Dementia: Pathology review

At the neurology department, a 60 year old male, named Oliver, is brought in by his son because lately Oliver has become more aggressive, impolite and he seems to have lost his interest in his family. Recently, he has also started repeating conversations. Next, there’s a 72 year old female, named Iris, who is also brought by her son. Iris is always staying at home because she is embarrassed that she’s unable to hold her urine. She also has a hard time finding her things at home because she forgets where she has placed them. Her son has noticed that she is walking strangely, as if her feet stick to the ground.
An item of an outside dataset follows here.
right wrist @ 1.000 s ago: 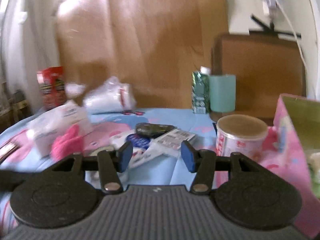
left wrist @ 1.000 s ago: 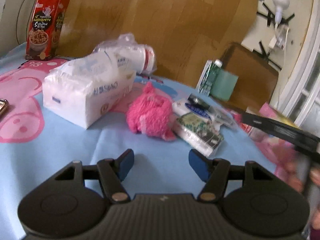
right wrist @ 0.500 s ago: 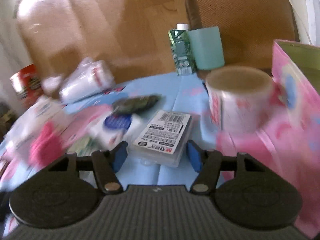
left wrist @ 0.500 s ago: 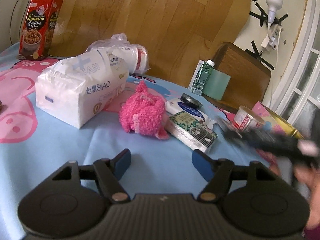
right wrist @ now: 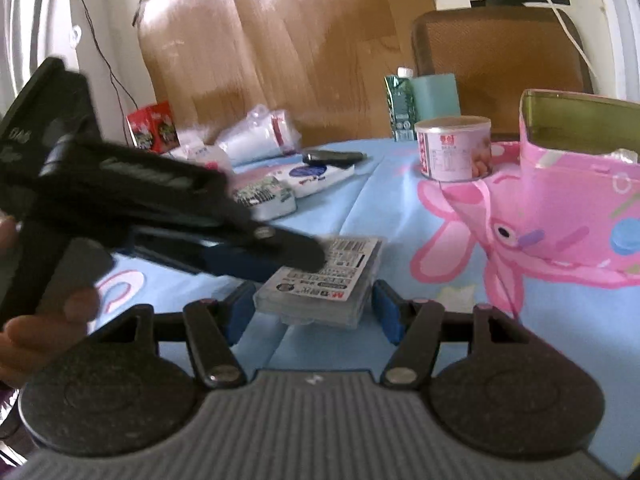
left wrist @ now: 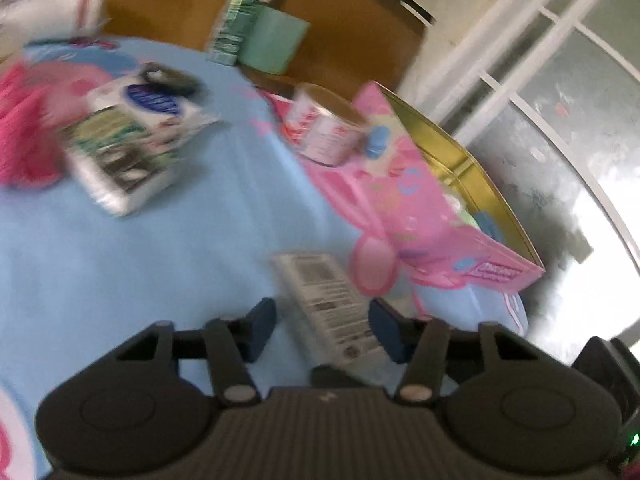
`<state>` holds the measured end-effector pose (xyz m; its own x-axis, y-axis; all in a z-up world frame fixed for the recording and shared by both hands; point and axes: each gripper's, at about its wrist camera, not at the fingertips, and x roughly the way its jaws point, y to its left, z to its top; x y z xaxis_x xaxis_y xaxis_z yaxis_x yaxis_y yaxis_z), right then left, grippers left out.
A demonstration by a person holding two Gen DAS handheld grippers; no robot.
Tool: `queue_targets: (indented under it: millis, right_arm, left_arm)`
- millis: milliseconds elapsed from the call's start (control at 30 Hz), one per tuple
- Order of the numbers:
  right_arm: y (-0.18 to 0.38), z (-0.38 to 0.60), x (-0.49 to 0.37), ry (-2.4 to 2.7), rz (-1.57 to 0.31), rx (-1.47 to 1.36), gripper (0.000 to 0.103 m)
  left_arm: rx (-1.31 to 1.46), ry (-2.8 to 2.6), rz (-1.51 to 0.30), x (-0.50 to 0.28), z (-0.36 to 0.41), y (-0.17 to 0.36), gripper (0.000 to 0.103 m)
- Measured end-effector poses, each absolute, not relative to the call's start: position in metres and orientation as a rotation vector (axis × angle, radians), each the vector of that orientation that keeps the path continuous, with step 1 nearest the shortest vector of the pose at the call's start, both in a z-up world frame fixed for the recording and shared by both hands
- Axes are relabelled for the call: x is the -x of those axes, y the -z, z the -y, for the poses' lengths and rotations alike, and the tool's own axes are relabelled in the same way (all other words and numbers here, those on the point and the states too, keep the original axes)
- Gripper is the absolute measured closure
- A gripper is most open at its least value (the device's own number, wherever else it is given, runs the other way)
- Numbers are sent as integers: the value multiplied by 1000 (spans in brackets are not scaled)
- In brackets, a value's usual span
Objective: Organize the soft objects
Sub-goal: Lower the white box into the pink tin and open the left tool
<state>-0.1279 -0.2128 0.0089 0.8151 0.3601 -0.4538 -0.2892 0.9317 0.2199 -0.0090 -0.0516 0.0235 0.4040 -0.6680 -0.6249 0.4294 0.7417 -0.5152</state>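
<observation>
A clear plastic case [right wrist: 320, 288] with a barcode label lies flat on the blue cloth. My right gripper [right wrist: 314, 316] is open, a blue pad on each side of the case, close to its edges. The left gripper's finger [right wrist: 296, 250] reaches in from the left over the case's far end. In the left wrist view my left gripper [left wrist: 323, 330] is closing with the case [left wrist: 324, 308] between its fingers; cloth shows between the left pad and the case. The pink fluffy item [left wrist: 20, 140] and tissue packs [left wrist: 120, 152] lie at the far left.
A pink tin box [right wrist: 580, 200] with a gold inside stands open to the right, a small can [right wrist: 454, 148] behind it. A green carton [right wrist: 400, 108], a chair back [right wrist: 500, 52], a red snack box [right wrist: 154, 130] and a bagged roll [right wrist: 256, 136] line the far edge.
The left view swung right, from the tissue box and pink item to the case and tin, and its jaws narrowed. The right gripper came down around the case. The left gripper entered the right view.
</observation>
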Motion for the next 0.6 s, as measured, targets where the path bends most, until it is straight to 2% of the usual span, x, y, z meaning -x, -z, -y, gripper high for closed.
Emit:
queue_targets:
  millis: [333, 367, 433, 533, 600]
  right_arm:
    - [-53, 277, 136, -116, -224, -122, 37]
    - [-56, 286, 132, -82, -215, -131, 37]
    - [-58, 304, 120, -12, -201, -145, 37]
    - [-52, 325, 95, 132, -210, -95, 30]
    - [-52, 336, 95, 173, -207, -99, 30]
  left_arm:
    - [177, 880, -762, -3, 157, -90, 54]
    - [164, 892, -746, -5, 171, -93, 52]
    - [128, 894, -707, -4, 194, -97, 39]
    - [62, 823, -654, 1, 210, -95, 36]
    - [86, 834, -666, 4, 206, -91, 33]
Finally, there’s a 35-year old male, named Alasdair, who is brought by his partner because in the past few weeks he has started repeating conversations and misplacing their belongings. Alasdair also has episodes of jerking movements of his left arm and he has fallen twice in the last few days. His medical history reveals corneal transplantation 6 months ago.
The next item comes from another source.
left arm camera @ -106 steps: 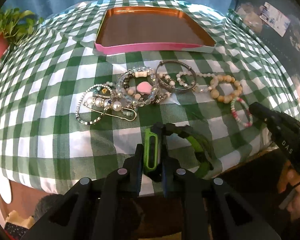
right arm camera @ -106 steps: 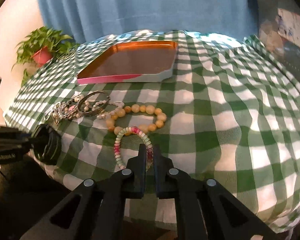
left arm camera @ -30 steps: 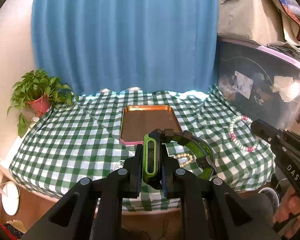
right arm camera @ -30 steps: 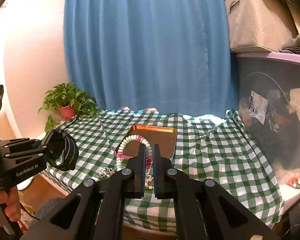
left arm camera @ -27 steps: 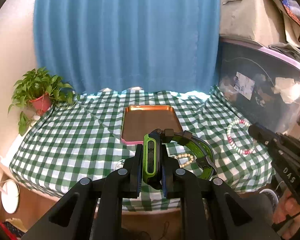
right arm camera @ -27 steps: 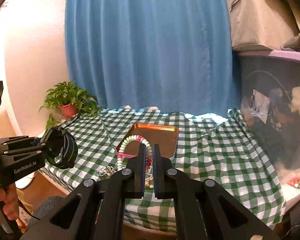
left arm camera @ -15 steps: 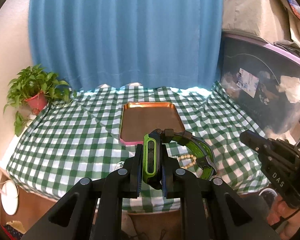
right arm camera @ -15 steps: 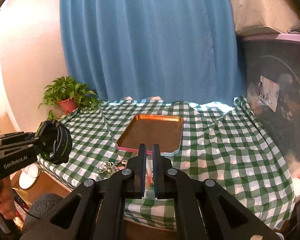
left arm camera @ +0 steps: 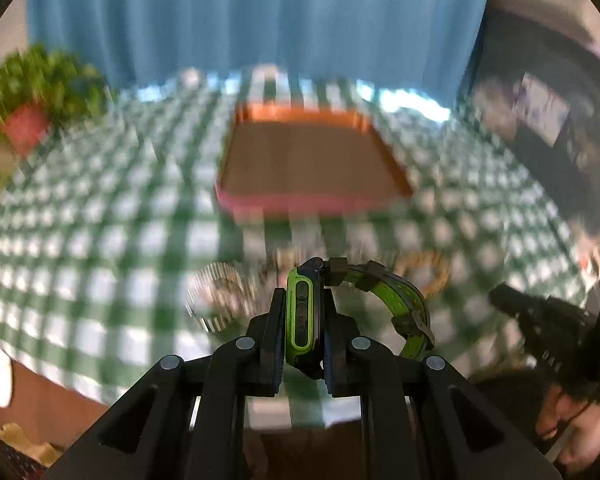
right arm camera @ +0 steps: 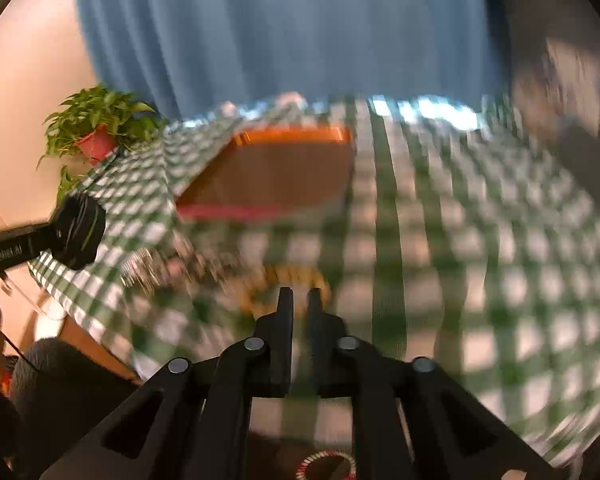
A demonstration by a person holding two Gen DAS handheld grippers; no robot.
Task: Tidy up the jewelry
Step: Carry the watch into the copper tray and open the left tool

Okay, so all of these people have dementia. Dementia occurs when there’s a decline in at least one cognitive function and it impairs daily functioning. Remember that they need to have intact consciousness. Dementia can result from reversible and irreversible causes. Reversible causes include alcohol dependence, hypothyroidism, vitamin B12 deficiency, neurosyphilis, normal pressure hydrocephalus, or NPH, and depression. Irreversible causes include Alzheimer disease, which is by far the most common cause of dementia, vascular dementia, which is the second most common cause, frontotemporal dementia, Lewy body dementia, Parkinson disease, Huntington disease, and Creutzfeldt-Jakob disease, or CJD.
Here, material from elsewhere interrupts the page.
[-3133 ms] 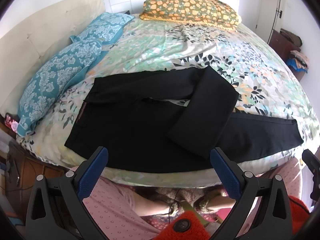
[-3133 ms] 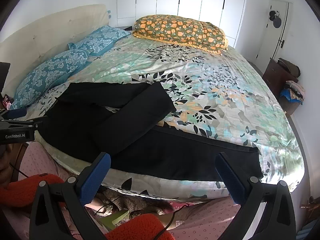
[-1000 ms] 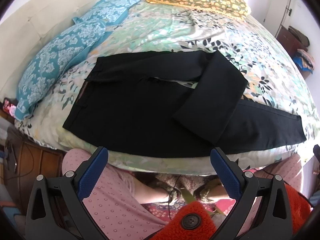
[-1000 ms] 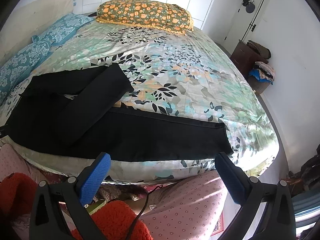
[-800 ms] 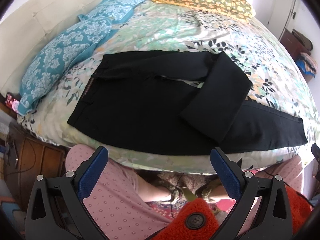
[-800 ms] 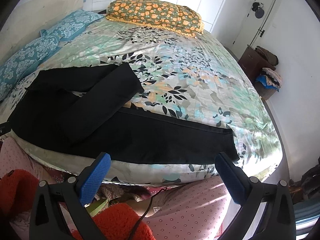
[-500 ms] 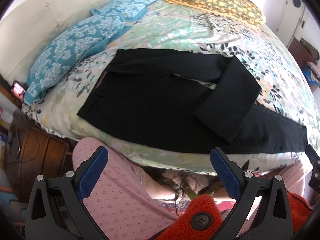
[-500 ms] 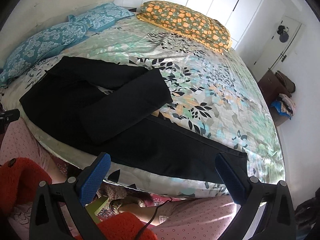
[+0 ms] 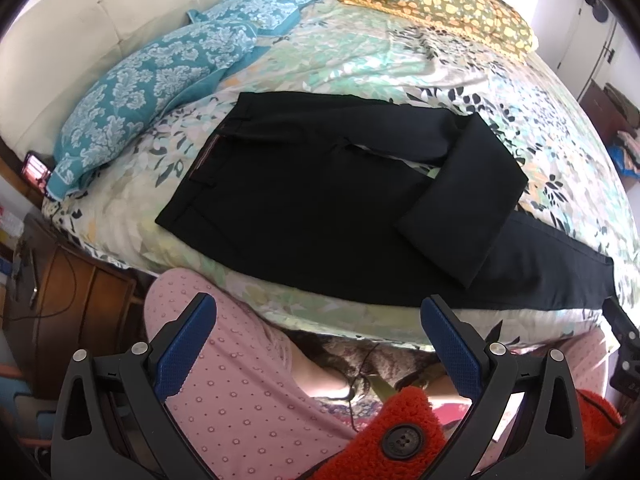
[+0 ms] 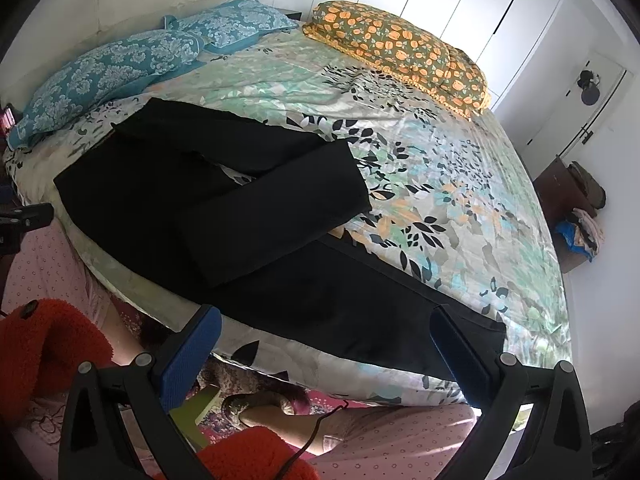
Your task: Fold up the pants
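Note:
Black pants [image 9: 304, 200] lie flat near the front edge of a bed with a floral sheet [image 9: 400, 64], waistband toward the left. The far leg is folded back across the near leg [image 9: 464, 216], which runs straight out to the right, its hem [image 10: 476, 340] near the bed's edge. My left gripper [image 9: 320, 344] hangs open below the bed edge, above the person's pink trousers, holding nothing. My right gripper [image 10: 326, 352] is also open and empty, in front of the straight leg's lower end. Neither touches the pants [image 10: 224, 208].
Teal patterned pillows [image 9: 152, 84] lie along the cream headboard at left, and an orange floral pillow [image 9: 440, 4] sits at the back. A wooden nightstand [image 9: 68, 300] stands left of the bed. A dresser with clothes [image 10: 572, 204] stands by the right wall. The person's legs and red fuzzy sleeves fill the foreground.
Both cameras have swung rightward and a little higher, so the pants appear shifted left in the right wrist view. The pants lie as before, and both grippers stay open.

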A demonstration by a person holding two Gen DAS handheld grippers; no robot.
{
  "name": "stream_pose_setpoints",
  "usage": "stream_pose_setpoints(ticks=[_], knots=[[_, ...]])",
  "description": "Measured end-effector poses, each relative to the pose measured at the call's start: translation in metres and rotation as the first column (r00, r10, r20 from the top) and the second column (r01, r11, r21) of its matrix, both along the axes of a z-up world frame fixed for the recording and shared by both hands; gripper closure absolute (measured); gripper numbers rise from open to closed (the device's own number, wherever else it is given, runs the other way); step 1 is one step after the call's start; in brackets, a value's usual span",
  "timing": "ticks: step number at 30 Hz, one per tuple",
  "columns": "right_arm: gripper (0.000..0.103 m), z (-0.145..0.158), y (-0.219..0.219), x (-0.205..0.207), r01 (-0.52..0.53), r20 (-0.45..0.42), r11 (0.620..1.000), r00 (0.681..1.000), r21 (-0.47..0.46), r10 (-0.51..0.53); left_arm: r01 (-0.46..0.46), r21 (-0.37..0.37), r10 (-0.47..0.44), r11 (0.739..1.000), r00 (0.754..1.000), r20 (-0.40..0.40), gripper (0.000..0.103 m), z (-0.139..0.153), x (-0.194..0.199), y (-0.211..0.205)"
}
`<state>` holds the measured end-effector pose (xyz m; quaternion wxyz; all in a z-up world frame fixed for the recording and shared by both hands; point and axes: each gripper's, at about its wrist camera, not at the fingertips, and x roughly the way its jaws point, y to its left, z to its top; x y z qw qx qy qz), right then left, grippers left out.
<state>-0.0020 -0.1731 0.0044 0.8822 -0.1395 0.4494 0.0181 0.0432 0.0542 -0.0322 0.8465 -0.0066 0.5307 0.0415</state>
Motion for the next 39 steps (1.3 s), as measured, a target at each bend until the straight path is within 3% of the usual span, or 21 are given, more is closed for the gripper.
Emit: stream_pose_setpoints(ticks=[2,4,5,6,7,8,9,16,19,22,23,24,26,28,32,33,35,37,38,39], knots=[[0.0,0.012,-0.009,-0.006,-0.111,0.118,0.98,0.989,0.164,0.092,-0.015,-0.022,0.015,1.0,1.0,-0.001,0.001,-0.001,0.002,0.004],[0.0,0.014,-0.016,-0.005,-0.26,0.233,0.917,0.953,0.303,0.194,-0.04,-0.048,0.041,0.998,0.999,0.011,0.001,-0.001,0.005,0.011],[0.0,0.001,-0.016,0.009,-0.292,0.2,0.889,0.952,0.353,0.233,-0.053,-0.059,0.054,0.997,0.998,0.016,0.001,-0.001,0.006,0.015],[0.0,-0.021,-0.011,0.029,-0.276,0.083,0.884,0.961,0.377,0.265,-0.071,-0.073,0.072,0.995,0.997,0.021,0.001,-0.001,0.008,0.02],[0.0,-0.056,-0.003,0.055,-0.229,-0.103,0.899,0.953,0.373,0.285,-0.082,-0.077,0.084,0.994,0.996,0.021,0.001,-0.002,0.009,0.023],[0.002,-0.082,0.002,0.07,-0.191,-0.209,0.919,0.939,0.346,0.274,-0.094,-0.076,0.095,0.993,0.995,0.019,0.001,-0.004,0.009,0.025],[0.013,-0.099,0.008,0.08,-0.186,-0.239,0.927,0.933,0.325,0.27,-0.108,-0.076,0.109,0.991,0.994,0.018,0.001,-0.005,0.009,0.028],[0.022,-0.154,0.102,0.115,-0.424,-0.221,0.895,0.867,0.141,0.446,-0.166,-0.082,0.167,0.983,0.986,0.001,0.001,-0.009,0.004,0.044],[0.029,-0.178,0.115,0.131,-0.392,-0.255,0.918,0.883,0.061,0.394,-0.183,-0.08,0.184,0.98,0.983,0.001,0.001,-0.008,0.005,0.047],[0.052,-0.193,0.107,0.145,-0.348,-0.299,0.935,0.887,0.067,0.352,-0.182,-0.071,0.182,0.981,0.983,-0.004,0.001,-0.009,0.005,0.047],[0.067,-0.189,0.103,0.146,-0.35,-0.293,0.934,0.888,0.068,0.354,-0.18,-0.067,0.18,0.981,0.984,-0.009,0.001,-0.011,0.006,0.046],[0.089,-0.182,0.098,0.146,-0.346,-0.294,0.935,0.889,0.071,0.351,-0.179,-0.062,0.178,0.982,0.984,-0.02,0.001,-0.014,0.007,0.046],[0.09,-0.154,0.076,0.153,-0.314,-0.267,0.94,0.902,0.136,0.34,-0.178,-0.057,0.177,0.982,0.984,-0.036,0.001,-0.018,0.01,0.046],[0.09,-0.113,0.037,0.169,-0.256,-0.204,0.953,0.936,0.163,0.287,-0.179,-0.051,0.176,0.983,0.983,-0.05,0.001,-0.02,0.014,0.045],[0.091,-0.04,-0.093,0.219,-0.051,-0.081,0.995,0.995,0.089,0.058,-0.155,-0.037,0.153,0.987,0.987,-0.051,0.001,-0.018,0.022,0.036],[0.096,-0.028,-0.132,0.229,0.021,-0.053,0.998,0.998,0.061,-0.018,-0.141,-0.032,0.14,0.989,0.989,-0.047,0.001,-0.016,0.024,0.03],[0.099,-0.015,-0.217,0.246,0.183,-0.011,0.983,0.983,-0.009,-0.183,-0.12,-0.028,0.119,0.992,0.992,-0.042,0.001,-0.014,0.028,0.023],[0.096,-0.024,-0.29,0.256,0.337,-0.038,0.941,0.94,-0.029,-0.338,-0.09,-0.023,0.089,0.996,0.995,-0.04,0.001,-0.013,0.033,0.011],[0.081,-0.034,-0.327,0.255,0.42,-0.075,0.907,0.904,-0.021,-0.42,-0.077,-0.022,0.076,0.997,0.996,-0.043,0.001,-0.013,0.035,0.006],[0.052,-0.044,-0.358,0.247,0.491,-0.114,0.871,0.865,0.003,-0.488,-0.052,-0.017,0.051,0.999,0.998,-0.045,0.001,-0.012,0.038,-0.002]])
Okay, so let’s take a closer look at the irreversible causes of dementia, starting with Alzheimer disease, which is a very high yield topic for the exams! In the cell membrane of a neuron, there’s a molecule called amyloid precursor protein, or APP. Normally, old APP gets chopped up by two enzymes called alpha secretase and gamma secretase to a soluble peptide. But if another enzyme, called beta secretase, teams up with gamma secretase instead, then the chopped up fragment isn’t soluble, and creates a monomer called amyloid beta. For the test remember that these amyloid beta monomers bond together outside the neurons, and form beta-amyloid plaques. These plaques get between the neurons and impair brain function. Also, it’s important to know that amyloid plaque can deposit around blood vessels in the brain, causing amyloid angiopathy, which weakens the walls of the vessels and increases the risk of hemorrhage. Alright, now neurons are held together by their cytoskeleton, which is partly made up of microtubules, which also form tracks along the cell to ship nutrients and molecules. A protein called tau makes sure that these tracks don’t break apart. It’s thought that the beta amyloid plaques outside the neuron, initiate pathways inside the neuron that lead to activation of kinase, an enzyme that transfers phosphate groups to the tau protein. The tau protein stops supporting the microtubules, gets tangled with other tau proteins, forming neurofibrillary tangles inside the neuron. This makes Alzheimer disease a tauopathy. Okay, so remember, the tangles are found inside the cell, as opposed to the beta-amyloid plaques that are found outside the cells. Neurons with tangles and non-functioning microtubules can’t function, and end up undergoing apoptosis. The number of neurofibrillary tangles increases as the disease progresses. In addition, low acetylcholine levels in the nucleus basalis and the hippocampus also contribute to the cognitive symptoms seen in Alzheimer disease. This is due to impaired activity of an enzyme responsible for acetylcholine synthesis, called choline acetyltransferase in these areas of the brain.